_EXERCISE DIRECTIONS:_ All of the lines below should be printed again exactly as they are.
──────── GIVEN RECORDS ────────
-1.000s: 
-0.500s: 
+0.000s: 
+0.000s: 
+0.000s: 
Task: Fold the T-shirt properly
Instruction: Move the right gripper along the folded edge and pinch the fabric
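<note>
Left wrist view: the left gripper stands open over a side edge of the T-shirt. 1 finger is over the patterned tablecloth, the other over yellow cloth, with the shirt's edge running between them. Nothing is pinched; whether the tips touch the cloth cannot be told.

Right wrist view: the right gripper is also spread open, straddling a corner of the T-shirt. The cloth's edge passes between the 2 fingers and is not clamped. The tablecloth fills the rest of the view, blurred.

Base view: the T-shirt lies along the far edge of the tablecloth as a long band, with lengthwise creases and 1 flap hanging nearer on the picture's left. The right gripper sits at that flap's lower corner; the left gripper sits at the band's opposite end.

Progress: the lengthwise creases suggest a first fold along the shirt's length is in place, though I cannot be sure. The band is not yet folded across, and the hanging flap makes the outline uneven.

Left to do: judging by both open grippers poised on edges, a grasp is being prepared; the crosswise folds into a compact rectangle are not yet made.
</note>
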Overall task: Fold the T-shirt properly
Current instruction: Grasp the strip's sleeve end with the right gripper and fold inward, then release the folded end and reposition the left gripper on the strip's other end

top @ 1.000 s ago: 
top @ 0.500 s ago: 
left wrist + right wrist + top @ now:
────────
_ANSWER TO THE PROBLEM:_
-1.000s: 
-0.500s: 
+0.000s: 
+0.000s: 
+0.000s: 
Task: Fold the T-shirt properly
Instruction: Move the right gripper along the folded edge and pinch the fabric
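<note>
Left wrist view: the left gripper stands open over a side edge of the T-shirt. 1 finger is over the patterned tablecloth, the other over yellow cloth, with the shirt's edge running between them. Nothing is pinched; whether the tips touch the cloth cannot be told.

Right wrist view: the right gripper is also spread open, straddling a corner of the T-shirt. The cloth's edge passes between the 2 fingers and is not clamped. The tablecloth fills the rest of the view, blurred.

Base view: the T-shirt lies along the far edge of the tablecloth as a long band, with lengthwise creases and 1 flap hanging nearer on the picture's left. The right gripper sits at that flap's lower corner; the left gripper sits at the band's opposite end.

Progress: the lengthwise creases suggest a first fold along the shirt's length is in place, though I cannot be sure. The band is not yet folded across, and the hanging flap makes the outline uneven.

Left to do: judging by both open grippers poised on edges, a grasp is being prepared; the crosswise folds into a compact rectangle are not yet made.
</note>
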Overall task: Fold the T-shirt properly
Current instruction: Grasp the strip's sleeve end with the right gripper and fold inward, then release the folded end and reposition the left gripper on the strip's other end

top @ 1.000 s ago: 
top @ 0.500 s ago: 
left wrist + right wrist + top @ now:

This completes the requested output.